The week’s business headlines opened with widespread congratulatory pieces that American business community was celebrating a wider set of performance indicators than shareholder value alone. At the same time, we should recognize that such responsible and responsive social conduct has long been far more accepted practice by progressive business leaders than presumed.
This is not a novel position for the Business Roundtable but a rediscovery of its original position. It is also not a revolutionary set of principles for U.S. business leaders but the return to collective voice by this formal association. The founding generation of the Business Roundtable, the “Great Generation” or the “soldier generation” of World War II possessed sweeping noble visions but was succeeded by the narrower “Bobbysoxer Generation” which came of age in the 1950s. Now finally, the Woodstock Generation is expressing themselves as a last chance in the saddle.
Roughly 200 CEO members of the Business Roundtable (BRT) issued a statement declaring, “While each of our individual companies serves its own corporate purpose, we share a fundamental commitment to all our stakeholders.” These U.S. business leaders should be celebrated for their certification as mainstream what has already been evolving as widespread corporate citizenship in existing practice.
This announcement supposedly reversed this business group’s original worship of economist Milton Friedman’s admonition that “the only responsibility of business is the bottom line” with a focus only on the supremacy of shareholders. In reality, Friedman’s scold was not underscoring prevailing practice but seen as a correction to the then-surge of corporate do-gooders. Furthermore, even the forgotten rest of Friedman’s commentary acknowledged, “It may well be in the long-run interest of a corporation … [to] devote resources to providing amenities to the community.”
I knew many of the founders of the Business Roundtable, who formed the organization to address the negative image of business in American life at the time in the wake of ferocious battles over environmental disasters (e.g. the infamous Tennessee Valley of Drums, the raging fire on Ohio’s Cuyahuga River and the nightmare of contamination for home owners at Love Canal New York by Hooker Chemical), race riots in cities across the nation, and a country torn over the Vietnam War.
Two hundred top chief executives founded the Roundtable in 1972 after years of watching the business community’s public image decline. Working sometimes with Washington, but often on its own, the Roundtable tackled problems like improving global workplace conditions, retraining, diversity and environmental sustainability.
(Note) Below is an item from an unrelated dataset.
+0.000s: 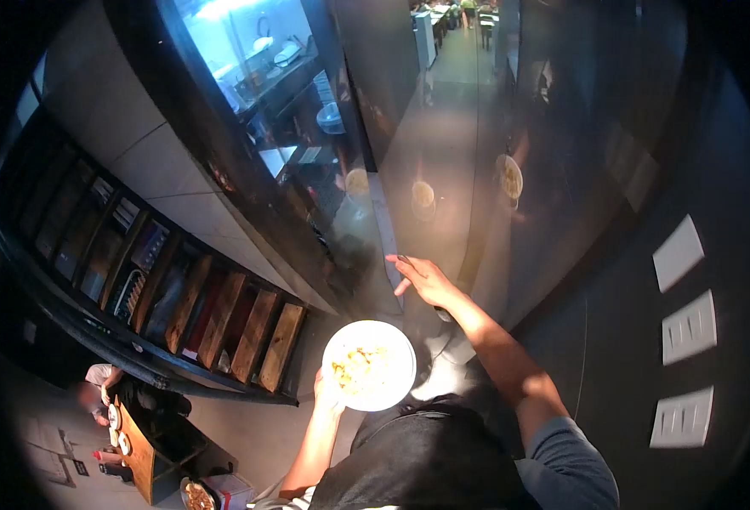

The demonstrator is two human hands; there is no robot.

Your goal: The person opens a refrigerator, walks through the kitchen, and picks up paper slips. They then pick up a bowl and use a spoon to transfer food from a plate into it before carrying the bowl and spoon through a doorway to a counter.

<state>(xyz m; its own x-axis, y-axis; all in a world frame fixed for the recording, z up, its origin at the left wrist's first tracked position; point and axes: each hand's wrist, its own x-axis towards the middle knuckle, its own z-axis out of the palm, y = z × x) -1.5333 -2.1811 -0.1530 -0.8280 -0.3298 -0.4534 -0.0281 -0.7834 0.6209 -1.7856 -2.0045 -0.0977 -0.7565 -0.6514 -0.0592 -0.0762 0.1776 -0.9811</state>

They understood that their jobs went beyond their office walls. Reginald Jones of G.E. was one of the first chief executives to champion the term “corporate social responsibility.” In fact, their lofty missions were so virtuous that G.E.’s Jack Welch, a generation later, complained to me that they had taken their eyes off the ball of their own firms’ competitiveness, preferring to work on social issues instead of parochial commercial concerns (somewhat ironically, GE’s current CEO, Lawrence Kulp, is one of a handful of BRT members who declined signing this new statement.)
Sadly, by the 1990s, the Business Roundtable had become cynical and distant with some leaders even ethically impaired. As public trust in the business community plummeted in the wake of Enron and other scandals of the early 2000s, the group pulled back and imperfect reforms were hastily passed with the BRT having a tantrum on the sidelines. Jeff Kindler of Pfizer worked valiantly to try to build a consensus during the creation of Obamacare with little support in the late 1990s. Others dug in on the budget wars of the early 2010s.
So individual CEOs at many of America’s most well-known companies—many of them BRT members—took the lead on social issues. As the industrialist George Weyerhaeuser told me in 1978, “We have a license to operate from society, and if we violate its terms, it can be withdrawn. Citizenship is part of that contract.” Having researched this field for over 40 years, Weyerhauser was far from an outlier in practicing such noble values. In 1985, Johnson & Johnson’s CEO James Burke told me that “Our most powerful tool is institutional trust which is real, palpable and bankable. Every act that builds that trust enhances the value long term of the business.”
More recently, PepsiCo’s Indra Nooyi championed “Performance with Purpose” over 15 years, meeting ambitious internal yardsticks on nutrition such as ending trans-fats, reducing sugar and sodium, and environmental sustainability milestones on recyclable packaging and responsible water use. Similarly, years ago, Paul Polman of Unilever launched its “Sustainable Living Plan,” which set ambitious goals such as cutting Unilever’s environmental impact in half by 2030.